Fig. 22.1
Cellular components of healthy and inflamed skin. Representative immunohistochemistry of normal appearing, nonlesional skin of psoriasis patients, and lesional psoriasis skin, and summary of immune cellular components and their surface receptors. With hematoxylin and eosin stain (H&E), lesional psoriasis skin shows a greatly thickened epidermis (acanthosis) with elongations into the dermis (rete ridges). Retention of nuclei (parakeratosis) can be seen in the thickened stratum corneum. There is a dramatic increase in the number of cells in the dermis, composed predominantly of dendritic cells (DCs) and T cells. There are increased CD3+ T cells in lesional psoriasis skin, often forming lymphoid-like clusters with DCs. Keratin 16 (K16) stains basal epidermis in nonlesional skin, but full thickness epidermis in psoriasis. In the steady state, CD11c+CD1c/ blood dendritic cell antigen (BDCA)-1+ resident myeloid DCs (mDCs) are found in the upper dermis in nonlesional skin. During psoriatic inflammation, there is an increase in CD11c+ inflammatory mDCs in the epidermis and the dermis that are CD1c/BDCA-1–. These cells express HLA-DR, TRAIL, and Toll-like receptor (TLR)1/2. Among increasing CD11c+ DC populations, tumor necrosis factor (TNF) and inducible nitric oxide synthase (iNOs)-producing DCs (TIP-DCs), which express high levels of TNF and iNOS, are also found. In addition, CD208/DC-lysosomal–associated membrane protein (DC-LAMP)+ mature DCs exist in the dermis, forming aggregates with CD3+ T cells. Resident mDCs are stable in number between nonlesional and lesional skin, and are both CD11c+ and BDCA-1+. CD207/langerin+ Langerhans cells are found scattered in the lower epidermis in nonlesional skin and are found higher up in the thicker epidermis in lesional skin. Langerhans cells are also identified by CD1a and HLA-DR. All images 10× magnification
In the dermis, there are abundant mononuclear cells, predominantly CD3+ T cells and CD11c+ dendritic cells (DCs). Psoriasis lesions contain prominent aggregates of intermixed T cells and CD208/DC-lysosomal–associated membrane protein (DC-LAMP) + mature DCs in the dermis. Langerhans cells exist mainly in the upper part of the epidermis, showing redistribution. In lesional skin, a greater number of dilated dermal blood vessels are seen.

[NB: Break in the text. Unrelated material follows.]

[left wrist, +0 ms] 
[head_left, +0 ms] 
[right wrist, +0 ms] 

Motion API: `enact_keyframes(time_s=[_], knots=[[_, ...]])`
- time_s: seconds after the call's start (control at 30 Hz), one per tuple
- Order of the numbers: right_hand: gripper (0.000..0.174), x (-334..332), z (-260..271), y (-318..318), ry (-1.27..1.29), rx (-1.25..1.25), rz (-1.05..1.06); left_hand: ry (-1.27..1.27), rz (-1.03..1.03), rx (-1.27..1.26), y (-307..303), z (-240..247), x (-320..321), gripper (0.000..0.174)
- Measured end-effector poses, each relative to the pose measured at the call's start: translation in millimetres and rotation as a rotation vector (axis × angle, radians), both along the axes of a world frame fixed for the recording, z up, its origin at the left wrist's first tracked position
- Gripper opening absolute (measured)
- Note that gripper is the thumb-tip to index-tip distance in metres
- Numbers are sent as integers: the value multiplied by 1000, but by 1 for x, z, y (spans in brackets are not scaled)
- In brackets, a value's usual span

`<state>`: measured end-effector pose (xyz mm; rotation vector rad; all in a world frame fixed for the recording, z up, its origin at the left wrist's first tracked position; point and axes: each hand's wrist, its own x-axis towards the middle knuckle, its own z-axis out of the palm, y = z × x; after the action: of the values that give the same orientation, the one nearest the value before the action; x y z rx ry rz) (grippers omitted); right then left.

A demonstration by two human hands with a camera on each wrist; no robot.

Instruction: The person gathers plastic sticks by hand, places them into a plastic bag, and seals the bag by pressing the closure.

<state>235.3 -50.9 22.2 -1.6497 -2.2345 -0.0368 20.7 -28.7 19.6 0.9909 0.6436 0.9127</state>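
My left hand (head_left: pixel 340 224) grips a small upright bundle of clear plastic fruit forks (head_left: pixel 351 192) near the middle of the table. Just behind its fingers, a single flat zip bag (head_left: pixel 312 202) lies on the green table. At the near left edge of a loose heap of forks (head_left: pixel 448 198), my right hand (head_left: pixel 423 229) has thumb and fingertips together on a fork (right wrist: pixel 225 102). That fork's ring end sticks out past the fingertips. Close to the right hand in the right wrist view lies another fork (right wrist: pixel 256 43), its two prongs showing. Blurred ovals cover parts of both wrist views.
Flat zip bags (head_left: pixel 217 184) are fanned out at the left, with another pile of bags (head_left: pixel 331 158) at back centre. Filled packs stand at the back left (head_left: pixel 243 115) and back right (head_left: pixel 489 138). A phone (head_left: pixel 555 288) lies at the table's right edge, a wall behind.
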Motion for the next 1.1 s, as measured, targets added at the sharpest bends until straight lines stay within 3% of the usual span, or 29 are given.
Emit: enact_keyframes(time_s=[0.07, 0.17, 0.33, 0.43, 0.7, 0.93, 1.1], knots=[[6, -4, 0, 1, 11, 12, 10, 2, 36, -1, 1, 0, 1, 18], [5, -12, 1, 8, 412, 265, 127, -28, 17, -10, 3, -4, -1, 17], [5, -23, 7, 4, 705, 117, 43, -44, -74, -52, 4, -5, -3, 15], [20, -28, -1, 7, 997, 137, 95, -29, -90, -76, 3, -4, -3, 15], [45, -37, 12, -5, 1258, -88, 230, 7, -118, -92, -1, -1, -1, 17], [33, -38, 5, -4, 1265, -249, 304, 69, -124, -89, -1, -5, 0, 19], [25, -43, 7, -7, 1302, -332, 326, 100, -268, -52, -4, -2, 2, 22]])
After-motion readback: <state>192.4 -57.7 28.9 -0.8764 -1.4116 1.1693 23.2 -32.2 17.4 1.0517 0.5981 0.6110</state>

Endothelial cells are activated in psoriatic lesions, as is indicated by staining for intracellular adhesion molecule-1(ICAM-1, also known as CD54), vascular cell adhesion molecule-1 (VCAM-1, or CD106), and E-selectin (CD62E). Leukocytes can gain entry to skin parenchyma by transmigration through reactive vessels, but resident skin leukocytes might also expand to create the dense infiltrates seen in psoriatic lesions.
For many years, there was a debate whether the primary process in psoriasis involved hyperplastic keratinocytes with secondary immune activation or vice versa. In part, this debate was fueled by lack of knowledge regarding therapeutic mechanisms of commonly used agents. Corticosteroids and some immunosuppressants could be used to treat psoriasis, but on the other hand, systemic agents such as methotrexate were viewed as keratinocyte-directed agents. Although cyclosporine, a calcineurin antagonist, had a dramatic effect for disease activity, this agent has direct effects on keratinocytes and immune cells, so an immune pathogenesis could not be proven solely with this agent [12, 25]. The first specific indication that the immune system could be playing a more integral role came with the clinical trial targeting T cells with the DAB389IL-2 agent , a fusion protein also called denileukin diftitox, that causes apoptosis in activated T cells expressing functional IL-2 receptors [23]. This study showed that specific depletion of activated T cells in psoriasis lesions could cause clinical and histological disease resolution.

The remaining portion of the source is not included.